My gynecologist pushed back the curtain in the Ambulatory Surgery holding area with a flourish. “My favorite line, do you watch Sex in the City,” she asked, then went on, “is when Stephanie is telling Carrie in the car that she has breast cancer, talking about the lumpectomy that she’s having, she says ‘Tuesday we’re going to get the little fucker out!’” she giggled. “That’s how I think you should be thinking about this, get this out, get on with your life, do what you have to do.”
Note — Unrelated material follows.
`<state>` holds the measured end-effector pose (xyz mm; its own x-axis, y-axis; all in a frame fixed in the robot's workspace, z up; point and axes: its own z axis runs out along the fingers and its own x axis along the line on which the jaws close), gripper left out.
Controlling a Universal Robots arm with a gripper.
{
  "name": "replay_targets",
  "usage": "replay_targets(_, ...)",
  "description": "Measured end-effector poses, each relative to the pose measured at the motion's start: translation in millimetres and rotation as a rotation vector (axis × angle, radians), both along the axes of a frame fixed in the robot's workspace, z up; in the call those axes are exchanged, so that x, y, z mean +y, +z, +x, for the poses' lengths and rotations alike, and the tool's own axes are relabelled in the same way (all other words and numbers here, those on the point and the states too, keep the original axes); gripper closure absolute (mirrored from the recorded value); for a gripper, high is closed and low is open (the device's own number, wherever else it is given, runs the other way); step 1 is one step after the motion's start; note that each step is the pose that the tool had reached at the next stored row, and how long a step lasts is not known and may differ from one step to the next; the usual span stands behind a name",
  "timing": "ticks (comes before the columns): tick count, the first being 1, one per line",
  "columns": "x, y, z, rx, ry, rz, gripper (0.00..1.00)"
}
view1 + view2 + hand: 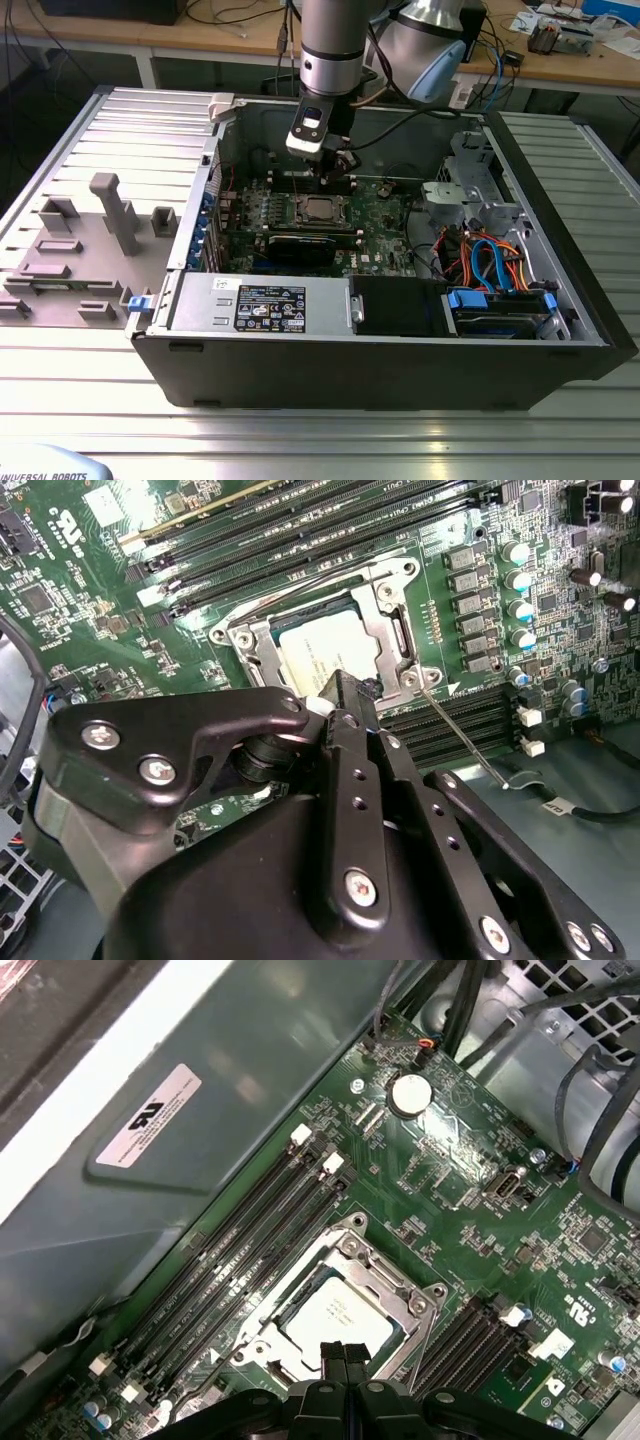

I was not done kicking myself, “Could this have been prevented by more frequent Pap smears?” she and I both knowing I had let four years lapse since having an annual exam. “Yes, could be, could be,” but she was not prepared to join me in the self-flagellation. She then went on with my post-op instructions. The anesthesiologist came in, gave me some Versed, and they whisked me off. I vaguely remember getting positioned on the table.

Tuesday, March 07, 2006

HAPPY BIRTHDAY TO ME!!!

Had a fabulous dinner at a swanky local steakhouse. My son got all dressed up -- shirt and tie he tied almost all by himself. A pharmaceutical rep, hosting a dinner in the cigar room, paid for our dinner! My dad met us at home for cake and coffee. The kids had me open little presents -- an exercise ball and a memory stick for the digital camera. Then we got on line to order my big present -- a new computer to use at work. It should be delivered the week I get back to work following my procedure.